--- Available data ---
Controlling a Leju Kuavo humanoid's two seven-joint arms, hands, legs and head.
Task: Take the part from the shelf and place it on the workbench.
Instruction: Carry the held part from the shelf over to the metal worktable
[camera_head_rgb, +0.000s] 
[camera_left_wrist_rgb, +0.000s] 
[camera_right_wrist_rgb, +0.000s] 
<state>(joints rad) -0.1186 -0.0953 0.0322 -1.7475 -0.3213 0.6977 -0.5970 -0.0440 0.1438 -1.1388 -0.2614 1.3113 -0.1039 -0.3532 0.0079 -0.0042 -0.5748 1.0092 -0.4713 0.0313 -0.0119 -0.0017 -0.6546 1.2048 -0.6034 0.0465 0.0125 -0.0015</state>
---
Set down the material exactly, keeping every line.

Result of this task
Controlling a Leju Kuavo humanoid's two seven-joint arms, hands, legs and head.
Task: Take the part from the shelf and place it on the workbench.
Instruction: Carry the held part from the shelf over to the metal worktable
[camera_head_rgb, +0.000s] 
[camera_left_wrist_rgb, +0.000s] 
[camera_right_wrist_rgb, +0.000s] 
<state>(joints rad) -0.1186 -0.0953 0.0322 -1.7475 -0.3213 0.6977 -0.5970 -0.0440 0.1438 -1.1388 -0.2614 1.3113 -0.1039 -0.3532 0.0079 -0.0042 -0.5748 1.0092 -0.4713 0.0313 -0.0119 -0.0017 -0.6546 1.2048 -0.6034 0.0465 0.0125 -0.0015</state>

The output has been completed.